Dorothy’s “Delusions of Grandeur” may pay off yet:
Age 34. Remarried. Pregnant. Really feeling like it’s time to write that novel. Terrified to start because…Fame and Fortune. A virtual certainty my name will become the household word I’ve always known it would be. With certainty. Because I survived a crazy childhood. Because I had my 19th birthday in Alexandria, Egypt where I sailed as a merchant marine. Because I was destined to be remembered throughout the ages.
…Fourteen years and four novels later, Katie changed jobs and hasn’t called. Son of a bitch.
Stepping up and speaking out, Vicky surprised everyone including herself at a writing conference:
I signed up to pitch my fledgling manuscript. Unfortunately I didn't know how to pitch...
The editor asked me, "Is this the one where the guy is really hung over?" I said, "Yes, but I promise he's gettting reformed." Everybody cracked up...
Then she asked me if I'd entered it in another contest. I knew there was only one left. So I meekly asked, "The Orange Rose?" She nodded. "I gave you first place. I guess you won it."
Lark talked about summoning the courage to reconnect with an old flame:
...In the long run, things didn’t work out for us, but over the next five years we gave it a hell of a good shot. Best of all, we’re still friends and I’ve never had to wonder what might have been.
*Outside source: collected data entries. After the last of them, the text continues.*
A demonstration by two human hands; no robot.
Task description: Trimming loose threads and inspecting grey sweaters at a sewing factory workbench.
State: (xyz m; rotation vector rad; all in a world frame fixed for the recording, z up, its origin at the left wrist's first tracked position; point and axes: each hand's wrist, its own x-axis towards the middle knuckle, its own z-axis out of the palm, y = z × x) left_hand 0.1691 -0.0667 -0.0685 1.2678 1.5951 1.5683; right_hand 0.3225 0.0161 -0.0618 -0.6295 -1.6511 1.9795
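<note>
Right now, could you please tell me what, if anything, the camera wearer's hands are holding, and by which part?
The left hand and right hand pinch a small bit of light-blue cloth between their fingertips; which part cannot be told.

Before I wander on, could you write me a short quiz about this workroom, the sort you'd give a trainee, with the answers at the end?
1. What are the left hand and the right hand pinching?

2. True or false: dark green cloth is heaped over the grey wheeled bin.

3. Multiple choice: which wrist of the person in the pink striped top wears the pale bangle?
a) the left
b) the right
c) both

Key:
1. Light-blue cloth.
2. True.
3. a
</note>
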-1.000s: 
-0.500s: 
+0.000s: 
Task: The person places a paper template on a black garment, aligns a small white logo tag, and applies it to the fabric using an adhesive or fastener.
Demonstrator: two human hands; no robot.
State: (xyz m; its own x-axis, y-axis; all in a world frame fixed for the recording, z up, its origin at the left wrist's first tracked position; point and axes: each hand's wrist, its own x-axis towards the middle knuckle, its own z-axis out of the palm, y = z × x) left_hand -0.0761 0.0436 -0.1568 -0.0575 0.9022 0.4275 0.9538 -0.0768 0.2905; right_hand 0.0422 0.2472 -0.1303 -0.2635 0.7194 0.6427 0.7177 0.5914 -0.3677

Jo Anne inspired me by embracing her bignitude:
...I’m not a head-down, eyes-averted, knees-together person. I’m a throw-my-arms-wide-open, open-my-mind, open-my-life-to-people soul. I’ve got a big smile. I’ve got big energy. I have a big personality and a big heart filled with the capacity for big love.
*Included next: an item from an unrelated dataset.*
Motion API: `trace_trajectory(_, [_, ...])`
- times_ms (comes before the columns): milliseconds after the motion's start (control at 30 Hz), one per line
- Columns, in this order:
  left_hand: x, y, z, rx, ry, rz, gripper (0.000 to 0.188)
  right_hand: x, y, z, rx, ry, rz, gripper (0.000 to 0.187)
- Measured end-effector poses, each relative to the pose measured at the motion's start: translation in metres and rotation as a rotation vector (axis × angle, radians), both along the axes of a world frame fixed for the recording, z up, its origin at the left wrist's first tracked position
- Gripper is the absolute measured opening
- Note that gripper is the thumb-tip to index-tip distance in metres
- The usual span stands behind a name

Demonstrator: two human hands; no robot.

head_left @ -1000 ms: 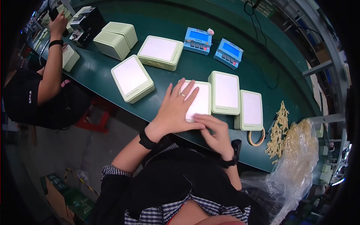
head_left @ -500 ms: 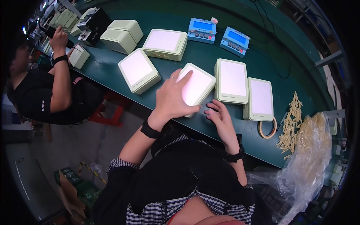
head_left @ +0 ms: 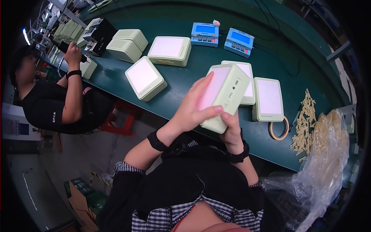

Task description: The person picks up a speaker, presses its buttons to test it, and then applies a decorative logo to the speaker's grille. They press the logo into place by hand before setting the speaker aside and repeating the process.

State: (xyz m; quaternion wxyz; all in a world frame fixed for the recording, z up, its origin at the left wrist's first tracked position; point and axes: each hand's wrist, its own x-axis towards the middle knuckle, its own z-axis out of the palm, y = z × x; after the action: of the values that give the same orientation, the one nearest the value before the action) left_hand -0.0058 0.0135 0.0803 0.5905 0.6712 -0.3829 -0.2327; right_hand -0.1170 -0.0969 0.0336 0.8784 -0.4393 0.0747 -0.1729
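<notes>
Between my two hands a pale green box-shaped device (head_left: 232,91) is held up and tilted. Its glowing pinkish-white panel faces left, and a side with small ports and holes shows. My left hand (head_left: 193,106) grips it across the panel side, thumb on the lower edge. My right hand (head_left: 232,131) clasps the lower end, its fingers mostly hidden behind. Behind it on the green table lies a similar lit device (head_left: 246,71), partly covered. Another lit device (head_left: 267,99) lies to its right. Left of my hands sit two more, a nearer one (head_left: 143,77) and a farther one (head_left: 167,48).
Two blue meters (head_left: 205,34) with screens stand at the back. Tan tape (head_left: 279,129), a pile of small beige parts (head_left: 305,123) and a clear plastic bag (head_left: 324,154) are at right. A co-worker (head_left: 54,92) sits at left near a black fixture (head_left: 99,36).
The device was lying on the table under my left hand, with my right hand beside it. Now both hands hold it raised and tipped, its port side showing.
</notes>
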Motion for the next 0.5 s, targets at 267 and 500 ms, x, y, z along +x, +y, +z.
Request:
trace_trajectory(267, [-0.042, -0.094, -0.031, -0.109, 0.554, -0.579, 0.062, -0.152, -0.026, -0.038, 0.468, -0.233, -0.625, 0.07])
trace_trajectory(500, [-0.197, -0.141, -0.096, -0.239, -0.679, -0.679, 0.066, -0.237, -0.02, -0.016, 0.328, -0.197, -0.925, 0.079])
So I come to you today. A big woman of sixty-two, with a big, booming voice. I’m out of shape, and I have bad knees. I’ve got gray hair and arthritis. But by God, I’m fearless.
And our winner, Patty Henderson, spoke of keeping a “Fat Nude Eye to the Sky”:
Not one to learn the easy way, having a male nurse mere inches from my face as my left eye continued to blossom to a royal blue with a tint of purple and shades of pink etched in a bloody crust I found the words "you need to file charges," a rude and abrupt reality.
The chill of the examination room was warm in comparison to the sadness that ran through my veins. However, as I turned for the photographs the deputy needed, the stark reality was I was on the way back. My spirit had risen and it would no longer be beaten down. The limit of defeat of my soul had been touched upon and no longer would the man who'd driven me to this exhaustive, stark awakening ever take me here again.
To say the departure was immediate would be misleading. I stood steadfast, determined to give it my all. The last call, if you will. But that proverbial straw came and the door didn't hit me. There was little drama left. The woman I'd always been capable of being was fully present, not to be engaged, bent or torn.
With God, my guides and the angels who watch over me, I moved gently, but steadily, making constant headway, never looking back. It was and will always be about looking forward. It is not where I was nor what happened, but how blessed I am and how far I have come.
The journey is tender, earthy and reverent. I realized my soul is precious and I have gifts to nurture, share and treasure. My children and I have found what we lost and the peace I'd thought forever missing, is found.
It took a man to point to another man and say this is wrong for me to believe.
Now I am a woman, whole, powerful, enlightened, strengthened by pain, done with thinking I was less instead of more, now looking at goals and life plans when there were, at one time, no dreams or prayers I could hear in my heart.
I will not look back. My eyes will be to the sky and my soul will do a tantric dance.
It took the spastic journey to the bottom to propel me to bliss.